What is being asked: The answer should contain all of the data, retyped without any alteration.

Recorded data:
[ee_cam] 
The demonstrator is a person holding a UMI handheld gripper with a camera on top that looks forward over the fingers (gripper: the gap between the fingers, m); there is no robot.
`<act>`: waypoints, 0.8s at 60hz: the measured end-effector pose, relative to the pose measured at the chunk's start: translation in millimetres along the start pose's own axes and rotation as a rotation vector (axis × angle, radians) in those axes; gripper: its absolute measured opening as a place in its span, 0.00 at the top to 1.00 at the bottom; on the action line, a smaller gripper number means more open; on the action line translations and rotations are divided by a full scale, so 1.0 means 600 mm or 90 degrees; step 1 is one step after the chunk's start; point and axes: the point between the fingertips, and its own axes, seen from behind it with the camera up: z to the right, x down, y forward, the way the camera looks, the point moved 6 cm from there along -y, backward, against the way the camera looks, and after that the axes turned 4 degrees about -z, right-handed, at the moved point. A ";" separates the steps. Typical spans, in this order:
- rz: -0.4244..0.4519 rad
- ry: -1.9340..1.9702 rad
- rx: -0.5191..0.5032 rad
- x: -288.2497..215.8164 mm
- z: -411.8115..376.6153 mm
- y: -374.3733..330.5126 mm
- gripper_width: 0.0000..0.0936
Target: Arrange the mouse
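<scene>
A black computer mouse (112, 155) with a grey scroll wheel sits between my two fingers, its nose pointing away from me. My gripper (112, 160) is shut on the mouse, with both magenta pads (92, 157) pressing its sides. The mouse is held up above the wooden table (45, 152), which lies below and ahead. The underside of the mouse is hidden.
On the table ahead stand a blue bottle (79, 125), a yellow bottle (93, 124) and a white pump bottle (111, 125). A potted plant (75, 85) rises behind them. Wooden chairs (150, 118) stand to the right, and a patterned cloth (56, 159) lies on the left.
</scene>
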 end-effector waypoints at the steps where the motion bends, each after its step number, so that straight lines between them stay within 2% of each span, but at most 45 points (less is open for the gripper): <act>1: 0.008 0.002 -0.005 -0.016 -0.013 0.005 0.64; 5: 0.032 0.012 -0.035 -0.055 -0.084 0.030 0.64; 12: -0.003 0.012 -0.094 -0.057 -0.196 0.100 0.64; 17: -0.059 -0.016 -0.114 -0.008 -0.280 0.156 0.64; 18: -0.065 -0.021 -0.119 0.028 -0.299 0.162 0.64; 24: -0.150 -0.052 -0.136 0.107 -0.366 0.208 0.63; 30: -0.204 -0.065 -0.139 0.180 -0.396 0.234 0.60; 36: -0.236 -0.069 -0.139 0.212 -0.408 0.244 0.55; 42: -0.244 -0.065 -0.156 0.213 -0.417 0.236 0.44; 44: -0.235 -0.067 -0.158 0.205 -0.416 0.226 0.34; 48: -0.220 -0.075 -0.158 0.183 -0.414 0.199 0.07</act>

Exercise solution:
[ee_cam] 
The demonstrator is a person holding a UMI handheld gripper with a camera on top that looks forward over the fingers (gripper: the gap between the fingers, m); there is no robot.
`<act>`: waypoints, 0.8s at 60hz: the measured end-effector pose, relative to the pose measured at the chunk's start: translation in millimetres along the start pose's own axes and rotation as a rotation vector (axis × angle, radians) in those axes; gripper: its absolute measured opening as a place in its span, 0.00 at the top to 1.00 at the bottom; on the action line, a smaller gripper number means more open; on the action line translations and rotations are divided by a full scale, so 1.0 means 600 mm or 90 degrees; step 1 is one step after the chunk's start; point and axes: the point between the fingertips, and its own axes, seen from behind it with the camera up: z to the right, x down, y forward, the way the camera looks, the point moved 6 cm from there along -y, backward, against the way the camera looks, and after that the axes turned 4 degrees about -z, right-handed, at the moved point. A ";" separates the steps. Typical spans, in this order:
- rz: -0.4244..0.4519 rad
- ry: -1.9340..1.9702 rad
- rx: -0.5191..0.5032 rad
- x: -288.2497..215.8164 mm
- z: -411.8115..376.6153 mm
- y: -374.3733..330.5126 mm
- gripper_width: 0.0000..0.0936
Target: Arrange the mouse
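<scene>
A black computer mouse (112, 155) with a grey scroll wheel sits between my two fingers, its nose pointing away from me. My gripper (112, 160) is shut on the mouse, with both magenta pads (92, 157) pressing its sides. The mouse is held up above the wooden table (45, 152), which lies below and ahead. The underside of the mouse is hidden.
On the table ahead stand a blue bottle (79, 125), a yellow bottle (93, 124) and a white pump bottle (111, 125). A potted plant (75, 85) rises behind them. Wooden chairs (150, 118) stand to the right, and a patterned cloth (56, 159) lies on the left.
</scene>
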 end-effector waypoints at the steps where the motion bends, each after its step number, so that straight lines between them stay within 2% of each span, but at most 45 points (less is open for the gripper): <act>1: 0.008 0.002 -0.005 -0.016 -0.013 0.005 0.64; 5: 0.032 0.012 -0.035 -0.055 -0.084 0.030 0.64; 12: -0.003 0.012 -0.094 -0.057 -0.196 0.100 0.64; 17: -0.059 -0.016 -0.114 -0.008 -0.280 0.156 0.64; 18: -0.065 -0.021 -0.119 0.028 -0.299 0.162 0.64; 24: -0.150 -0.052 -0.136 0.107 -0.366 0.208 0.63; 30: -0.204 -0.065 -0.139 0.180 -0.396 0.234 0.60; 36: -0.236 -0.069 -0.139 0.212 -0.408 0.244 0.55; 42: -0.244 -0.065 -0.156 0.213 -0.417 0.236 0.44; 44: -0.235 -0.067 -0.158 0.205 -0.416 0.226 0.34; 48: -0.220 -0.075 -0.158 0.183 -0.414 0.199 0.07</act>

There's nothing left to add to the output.